Lyonel Trouillot, "Rue des pas perdus" (1996)

Rue des Pas Perdus de Lyonel Trouillot (Éditions Mémoire, janvier 1996 ; Actes Sud, 1998)

Les citations en épigraphe sont, cette fois, d’Éluard (encore) mais aussi d’Allen Ginsberg et du poète créole haïtien Georges Castera. L’écriture, ici, se « spiralise » d’une part et, dans le même temps, on croit percevoir l’influence d’un auteur de la diaspora qui se fait sentir dans la structure de l’écrit : il y a sûrement du Émile Ollivier dans ces « pas perdus »... la technique qui consiste à confier alternativement la responsabilité du récit à la première personne du singulier, déjà rencontrée dans Passages, les broderies superposées sur un thème central : thèmes récurrents et énonciateurs croisés. Cette lecture brouillée peut parfois donner la sensation d’une absence d’unité. Mais on ne peut s’empêcher de ressentir profondément cette métaphore filée évoquant la vie quotidienne en Haïti.
Sur fond de bluette arlequine d’un narrateur non identifié mais fort épris d’une Laurence, Gérard -sorte de gourou d’un groupuscule se croyant révolutionnaire- parle et s’écoute parler : « Gérard ne parlait jamais seul à seul. Nous étions acteurs et témoins de cette chronique du dérisoire qu’il tenait par gourmandise ou par masochisme sans savoir s’il y croyait vraiment. » (p.39).
La scène se passe sous l’ère du « grand dictateur Décédé Vivant-Éternellement » et l’histoire la plus intéressante nous est racontée, à petites touches, par un chauffeur de taxi amoureux de sa Toyota. Une mère maquerelle sur le retour, qui n’a plus rien à perdre, nous dresse aussi un tableau vif de la société haïtienne :
« ... autrefois les gens de la haute ne manquaient pas de manières, d’extérieur, aujourd’hui, leurs manières c’est leur climatiseur, leurs cartes de crédit, voilà pourquoi les gens vivent ensemble, pour des climatiseurs et des cartes de crédit... » (p.49) dénonçant les « rastaquouères de discothèque qui vendraient leur mère à l’encan pour un week-end à Disneyland » (p.79), prédisant la victoire totale de la misère : « Et eux, comme des chiens errants qui n’ont plus de place pour errer parce que la misère prend toute la place et ne te laisse que des recoins, ils chassent les mouches avec des gestes que vous prenez pour des vivats, pour ne point perdre l’illusion de leurs bras, ils miment des airs de semence en attendant qu’un jour ils accourent demander justice à vos mensonges, à la faim. » (p.124). Même si toutes et tous sont morts autour d’elle.

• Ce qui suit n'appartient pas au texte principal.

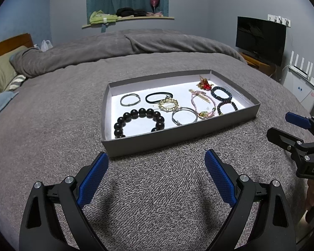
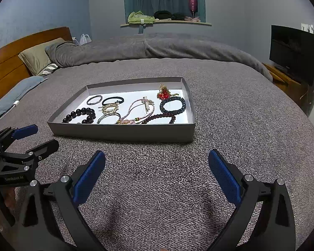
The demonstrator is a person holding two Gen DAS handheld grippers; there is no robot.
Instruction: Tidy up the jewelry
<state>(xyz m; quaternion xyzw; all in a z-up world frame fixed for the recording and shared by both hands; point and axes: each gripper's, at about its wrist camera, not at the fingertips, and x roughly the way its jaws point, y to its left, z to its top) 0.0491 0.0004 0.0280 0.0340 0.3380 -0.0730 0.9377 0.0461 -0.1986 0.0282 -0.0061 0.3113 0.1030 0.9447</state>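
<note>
A shallow grey box [image 1: 157,144] [image 2: 123,132] lies on the grey bed cover and holds the jewelry. Inside are a big black bead bracelet [image 1: 139,122] [image 2: 79,116], a black hair tie [image 1: 159,97], thin silver hoops [image 1: 130,100], a gold round clip [image 1: 168,105] [image 2: 110,107], a pink cord bracelet [image 1: 203,104] [image 2: 136,110], a red ornament [image 1: 205,84] [image 2: 164,94], a dark blue bead bracelet [image 1: 220,93] [image 2: 172,104] and a dark red bead bracelet [image 2: 160,118]. My left gripper [image 1: 157,159] is open and empty, just before the box. My right gripper [image 2: 157,156] is open and empty, also before the box.
The bed has pillows [image 2: 37,58] and a wooden headboard [image 2: 14,58] at the left and a folded grey duvet [image 1: 136,44] behind the box. A TV [image 1: 260,39] on a stand and a white appliance [image 1: 301,85] stand at the right. A window shelf [image 1: 127,18] holds clothes.
</note>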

Le plus proche de la vérité est le chauffeur de taxi, il connaît la ville dans le moindre recoin de son intimité, il connaît les gens dans tous leurs détails, c’est lui qui sait la valeur des avertissements : « Quand un officier te conseille de rentrer chez toi, en te laissant sa monnaie, c’est qu’il y a plein de chances qu’il soit déjà trop tard. » (p.44).

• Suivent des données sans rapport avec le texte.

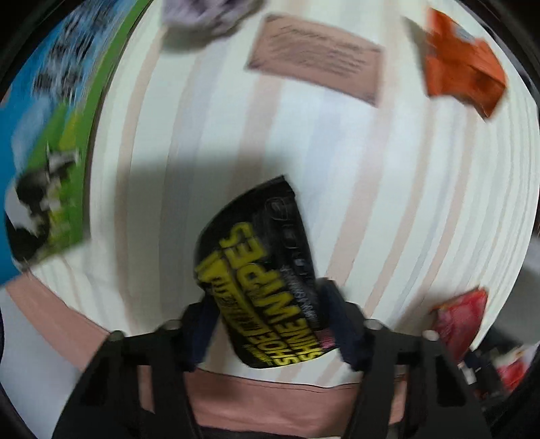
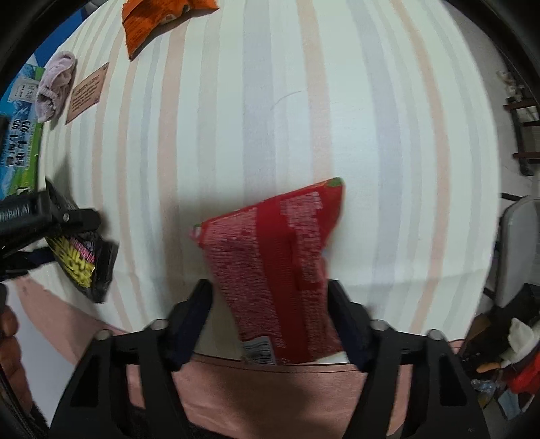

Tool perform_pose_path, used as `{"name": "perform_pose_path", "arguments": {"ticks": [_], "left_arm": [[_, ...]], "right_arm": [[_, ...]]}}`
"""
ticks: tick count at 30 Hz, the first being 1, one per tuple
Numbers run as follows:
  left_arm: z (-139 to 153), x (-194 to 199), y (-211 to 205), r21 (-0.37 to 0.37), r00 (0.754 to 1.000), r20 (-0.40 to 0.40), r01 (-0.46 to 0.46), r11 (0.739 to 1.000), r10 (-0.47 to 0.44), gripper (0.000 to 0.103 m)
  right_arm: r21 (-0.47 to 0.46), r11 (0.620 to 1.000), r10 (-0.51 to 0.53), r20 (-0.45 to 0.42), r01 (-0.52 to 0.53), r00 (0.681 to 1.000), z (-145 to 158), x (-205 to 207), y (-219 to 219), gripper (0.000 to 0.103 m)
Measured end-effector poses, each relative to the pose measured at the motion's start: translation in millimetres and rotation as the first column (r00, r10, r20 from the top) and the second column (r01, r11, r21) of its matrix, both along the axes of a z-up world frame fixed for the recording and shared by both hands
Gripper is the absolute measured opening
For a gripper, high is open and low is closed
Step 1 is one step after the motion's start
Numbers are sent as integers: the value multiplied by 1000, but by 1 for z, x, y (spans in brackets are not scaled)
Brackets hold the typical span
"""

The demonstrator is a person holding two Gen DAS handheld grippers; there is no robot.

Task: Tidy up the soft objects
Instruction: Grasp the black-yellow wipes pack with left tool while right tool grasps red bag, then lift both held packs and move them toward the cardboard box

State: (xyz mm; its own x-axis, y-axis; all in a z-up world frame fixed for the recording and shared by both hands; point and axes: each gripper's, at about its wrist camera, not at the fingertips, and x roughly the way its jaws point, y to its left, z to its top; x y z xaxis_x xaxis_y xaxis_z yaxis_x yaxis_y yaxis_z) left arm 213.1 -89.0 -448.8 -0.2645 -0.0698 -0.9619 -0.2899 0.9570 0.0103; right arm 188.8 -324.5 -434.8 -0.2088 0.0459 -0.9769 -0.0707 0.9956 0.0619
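Observation:
My left gripper (image 1: pixel 266 304) is shut on a black soft pack with yellow lettering (image 1: pixel 260 256) and holds it above the striped cloth (image 1: pixel 371 162). That pack also shows at the left of the right wrist view (image 2: pixel 84 260). My right gripper (image 2: pixel 270 293) is shut on a red soft pack (image 2: pixel 276 270), which also shows in the left wrist view (image 1: pixel 459 317). An orange pack (image 1: pixel 462 64), a brown flat packet (image 1: pixel 317 57) and a lilac cloth bundle (image 1: pixel 199 17) lie at the far side of the cloth.
A blue and green printed box (image 1: pixel 44 135) lies at the left edge of the cloth. A pink border (image 2: pixel 270 388) runs along the near edge. A grey chair (image 2: pixel 519 250) and clutter stand at the right, off the surface.

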Motion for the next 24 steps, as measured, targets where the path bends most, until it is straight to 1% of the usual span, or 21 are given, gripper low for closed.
{"name": "perform_pose_path", "arguments": {"ticks": [1, 4, 6, 8, 9, 10, 11, 12, 13, 16, 17, 19, 22, 24], "left_arm": [[1, 0, -2, -3, 1000, 14, 16, 1000, -16, 44], [2, -1, -2, -3, 999, 32, 33, 999, -33, 40], [0, -4, -13, -10, 998, 40, 40, 999, -39, 38], [3, -4, -14, -10, 998, 43, 54, 998, -53, 37], [9, -11, -13, -9, 997, 48, 59, 998, -58, 37], [20, -25, 0, -9, 997, 54, 64, 998, -63, 37], [36, -31, 9, -11, 996, 61, 70, 997, -69, 37], [40, -33, 9, -14, 994, 73, 80, 997, -79, 37], [44, -26, 10, -13, 993, 84, 87, 996, -86, 37], [70, -37, 1, -15, 983, 139, 127, 992, -124, 37], [79, -39, -3, -15, 979, 154, 137, 990, -133, 37], [110, -48, -12, -25, 966, 211, 162, 987, -153, 37], [148, -60, -10, -37, 944, 284, 188, 981, -170, 37], [170, -69, -1, -59, 933, 321, 190, 980, -161, 37]], "right_arm": [[-4, 1000, 5, 11, -5, 1000, 2, -4, -1, 54], [-19, 999, 29, 32, -29, 999, 4, -9, 3, 51], [-32, 999, 41, 43, -40, 998, 6, -12, 8, 48], [-37, 998, 42, 53, -40, 998, 9, -14, 11, 46], [-37, 999, 39, 57, -37, 998, 10, -15, 12, 45], [-34, 999, 31, 62, -29, 998, 12, -16, 11, 45], [-26, 1000, 17, 65, -15, 998, 13, -20, 13, 44], [-14, 1000, 0, 63, 1, 998, 15, -30, 18, 43], [8, 1000, -20, 57, 20, 998, 18, -33, 17, 43], [54, 997, -52, 68, 48, 996, 34, -41, 19, 43], [65, 997, -58, 78, 53, 995, 42, -43, 21, 43], [90, 995, -60, 94, 51, 994, 58, -46, 27, 43], [136, 990, -61, 118, 45, 991, 88, -52, 41, 43], [155, 987, -62, 145, 39, 988, 108, -55, 51, 43]]}}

En compagnie de l’Étoilé, l’enfant des rues, il va en effet passer au ras de la mort, il perdra une jambe et un ami fou dans la pourriture d’un égout. Il égarera sa voiture bien-aimée mais s’accrochera de toutes ses forces à la vie. En fait, il est le véritable témoin, le seul crédible, il n’a aucun compte à régler, il aime la vie et les gens, il perd sa jambe comme il perdrait un ami, avec philosophie. Il perd sa voiture. Il perd tout, sauf l’espoir et c’est lui qui garde le mot de la fin. Il sait que le monde finit toujours dans la rue des Pas Perdus. Même si ce n’est plus lui qui conduit. Même si cette bonne rue des pas perdus est bien difficile à trouver dans le labyrinthe de la vie.